TO DO -> Omit the images, then repeat the listing exactly.

************

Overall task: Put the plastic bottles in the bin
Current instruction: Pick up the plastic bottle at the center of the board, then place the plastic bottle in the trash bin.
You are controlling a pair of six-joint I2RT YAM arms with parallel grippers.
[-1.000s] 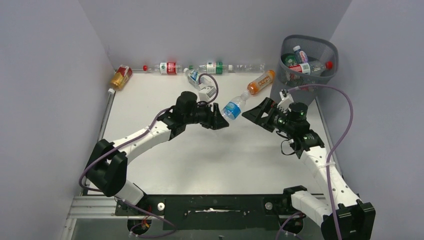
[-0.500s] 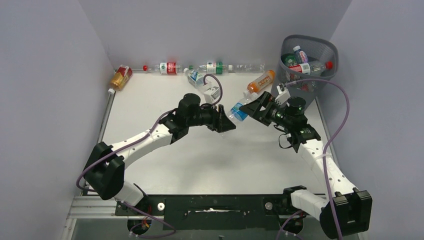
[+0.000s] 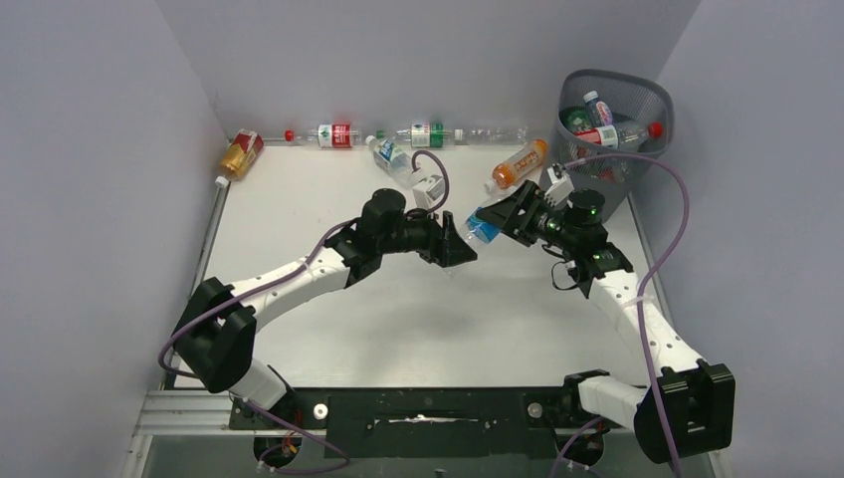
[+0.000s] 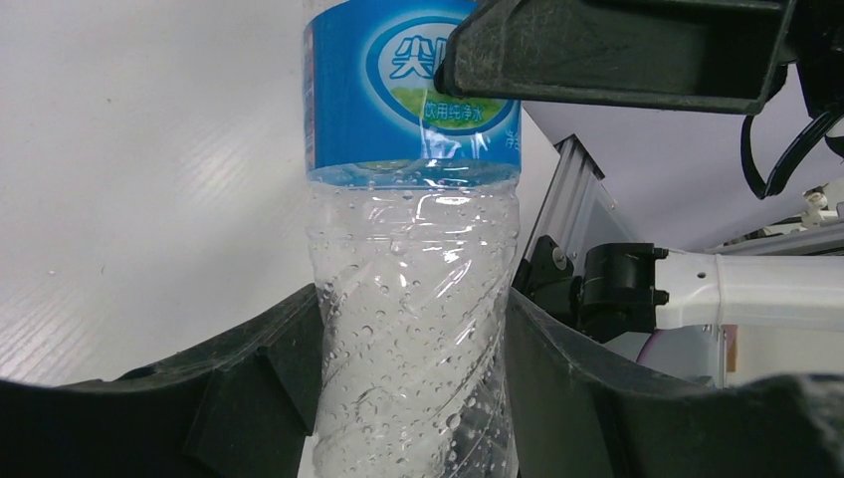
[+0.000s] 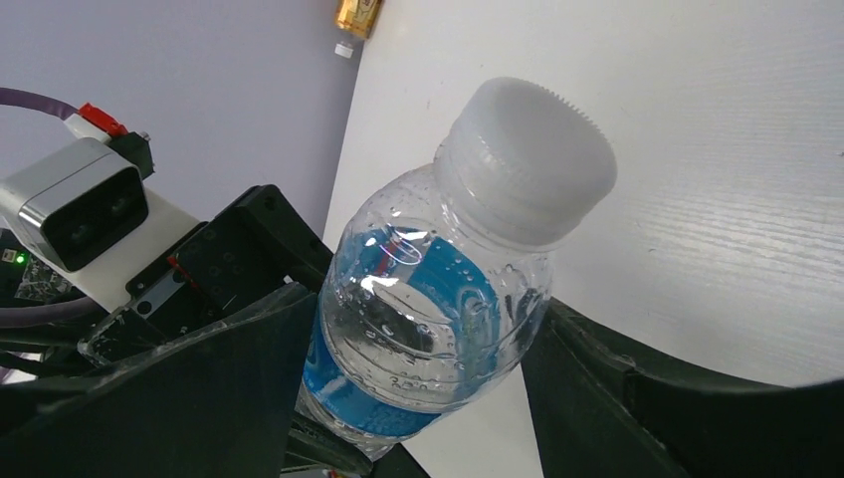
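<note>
Bottle: the blue-label bottle (image 3: 482, 225) hung in the air, near the bin (image 3: 616, 72) on its front-left side.
Left end effector (image 3: 453, 244): pinched the bottle's ribbed clear base.
Right end effector (image 3: 498, 214): fingers flanked the label end; whether they gripped it could not be told.
Handling: probably light, thin-walled, easily dented, with a slick label.
Hold: the stiffer shoulder below the white cap looked best.

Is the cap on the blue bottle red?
No, the right wrist view shows the blue-labelled bottle topped with a plain white cap.
</note>
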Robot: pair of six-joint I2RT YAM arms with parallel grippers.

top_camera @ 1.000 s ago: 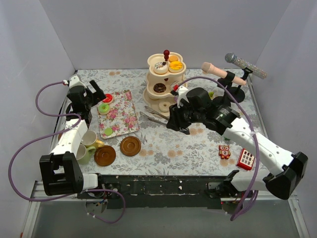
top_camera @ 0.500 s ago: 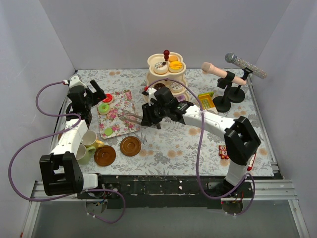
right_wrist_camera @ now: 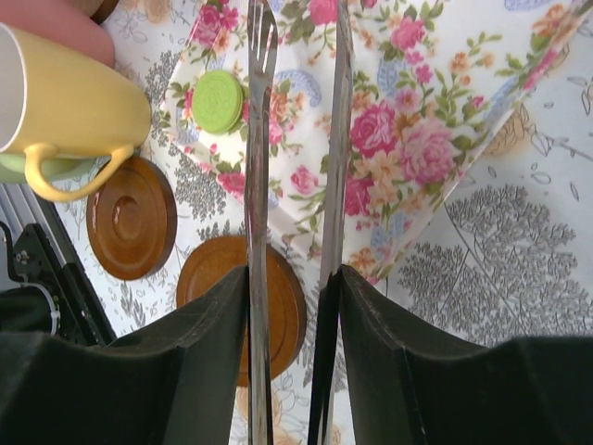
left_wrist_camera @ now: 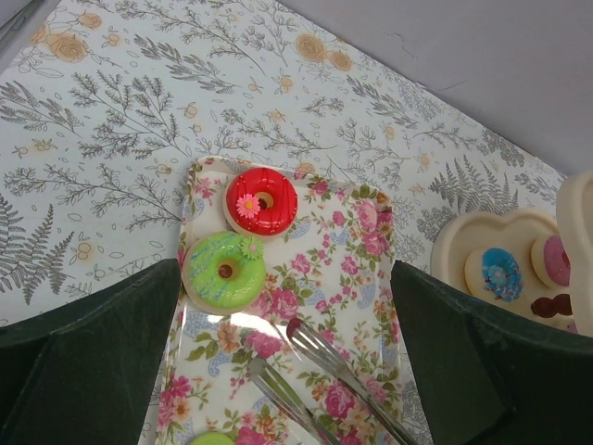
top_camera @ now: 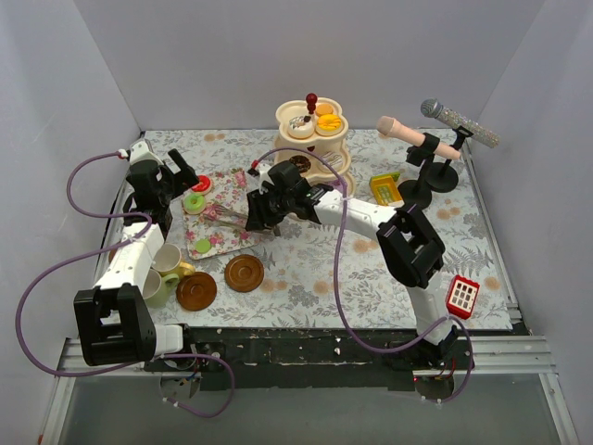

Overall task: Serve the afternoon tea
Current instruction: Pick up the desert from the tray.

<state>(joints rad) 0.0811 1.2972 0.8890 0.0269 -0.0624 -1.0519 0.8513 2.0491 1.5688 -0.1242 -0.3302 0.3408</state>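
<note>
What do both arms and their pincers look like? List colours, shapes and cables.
The left arm and right arm are white links between chunky black joints. A purple cable loops beside each. The left pincer and right pincer each have two broad dark fingers.

Right claw point(top_camera: 260, 211) gripping metal tongs point(top_camera: 227, 216) over floral tray point(top_camera: 233, 237), cream tiered stand point(top_camera: 311, 148) behind, cups point(top_camera: 168, 260) at left
</note>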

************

ANSWER SPACE ->
Overall task: Put the plastic bottles in the bin
Current instruction: Pick up the plastic bottle at the center of the board, then place the plastic bottle in the trash bin.
You are controlling a pair of six-joint I2RT YAM arms with parallel grippers.
[-1.000s] 
[-0.500s] 
[+0.000s] 
[+0.000s] 
[+0.000s] 
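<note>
Bottle: the blue-label bottle (image 3: 482, 225) hung in the air, near the bin (image 3: 616, 72) on its front-left side.
Left end effector (image 3: 453, 244): pinched the bottle's ribbed clear base.
Right end effector (image 3: 498, 214): fingers flanked the label end; whether they gripped it could not be told.
Handling: probably light, thin-walled, easily dented, with a slick label.
Hold: the stiffer shoulder below the white cap looked best.

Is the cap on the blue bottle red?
No, the right wrist view shows the blue-labelled bottle topped with a plain white cap.
</note>
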Robot: pair of six-joint I2RT YAM arms with parallel grippers.

top_camera @ 1.000 s ago: 
top_camera @ 0.500 s ago: 
right_wrist_camera @ now: 
left_wrist_camera @ now: 
top_camera @ now: 

Overall task: Serve the afternoon tea
Current instruction: Pick up the desert from the tray.

<state>(joints rad) 0.0811 1.2972 0.8890 0.0269 -0.0624 -1.0519 0.8513 2.0491 1.5688 -0.1242 -0.3302 0.3408</state>
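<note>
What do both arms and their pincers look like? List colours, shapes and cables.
The left arm and right arm are white links between chunky black joints. A purple cable loops beside each. The left pincer and right pincer each have two broad dark fingers.

Right claw point(top_camera: 260, 211) gripping metal tongs point(top_camera: 227, 216) over floral tray point(top_camera: 233, 237), cream tiered stand point(top_camera: 311, 148) behind, cups point(top_camera: 168, 260) at left
</note>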

That completes the output.